▸ **INFORMATION SUPPLIED**:

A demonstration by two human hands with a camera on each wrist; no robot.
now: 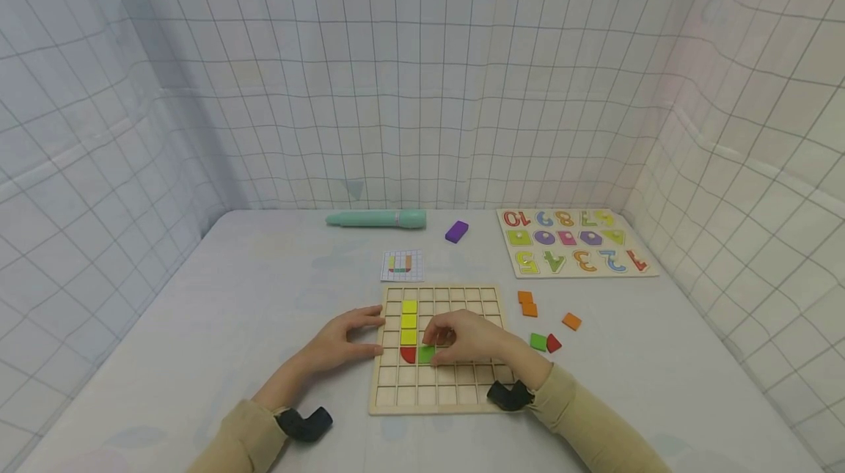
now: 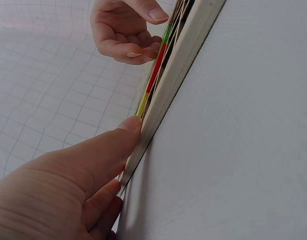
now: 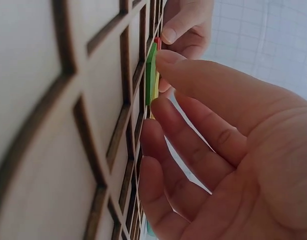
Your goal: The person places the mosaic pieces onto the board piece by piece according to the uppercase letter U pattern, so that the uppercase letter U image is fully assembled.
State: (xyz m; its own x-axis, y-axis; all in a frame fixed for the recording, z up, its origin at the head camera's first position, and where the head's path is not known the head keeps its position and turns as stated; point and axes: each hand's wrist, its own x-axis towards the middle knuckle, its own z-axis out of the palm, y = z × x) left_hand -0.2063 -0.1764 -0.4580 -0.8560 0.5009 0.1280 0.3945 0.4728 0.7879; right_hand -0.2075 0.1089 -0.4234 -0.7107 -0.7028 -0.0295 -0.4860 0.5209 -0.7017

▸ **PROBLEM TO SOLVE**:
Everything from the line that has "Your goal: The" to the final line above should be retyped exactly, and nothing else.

▸ **COMPLETED EXERCISE**:
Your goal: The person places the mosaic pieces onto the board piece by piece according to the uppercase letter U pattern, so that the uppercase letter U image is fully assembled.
State: (xyz m; its own x-axis, y-axis; all in a frame fixed for the recording, z up, its origin at the head camera's first position, and where the head's path is not known the head keeps its position and turns as stated; point and axes: each hand's wrist, its own x-axis towards the middle knuckle, its own z-axis out of the palm, y = z × x) left_hand -0.2063 -0.1764 -0.4580 -0.8560 0.5009 0.1280 0.3945 0.4728 0.7879; right_hand -0.2075 0.1089 -0.4234 -0.7107 -0.7028 -0.0295 -0.4860 0.5209 -0.7017

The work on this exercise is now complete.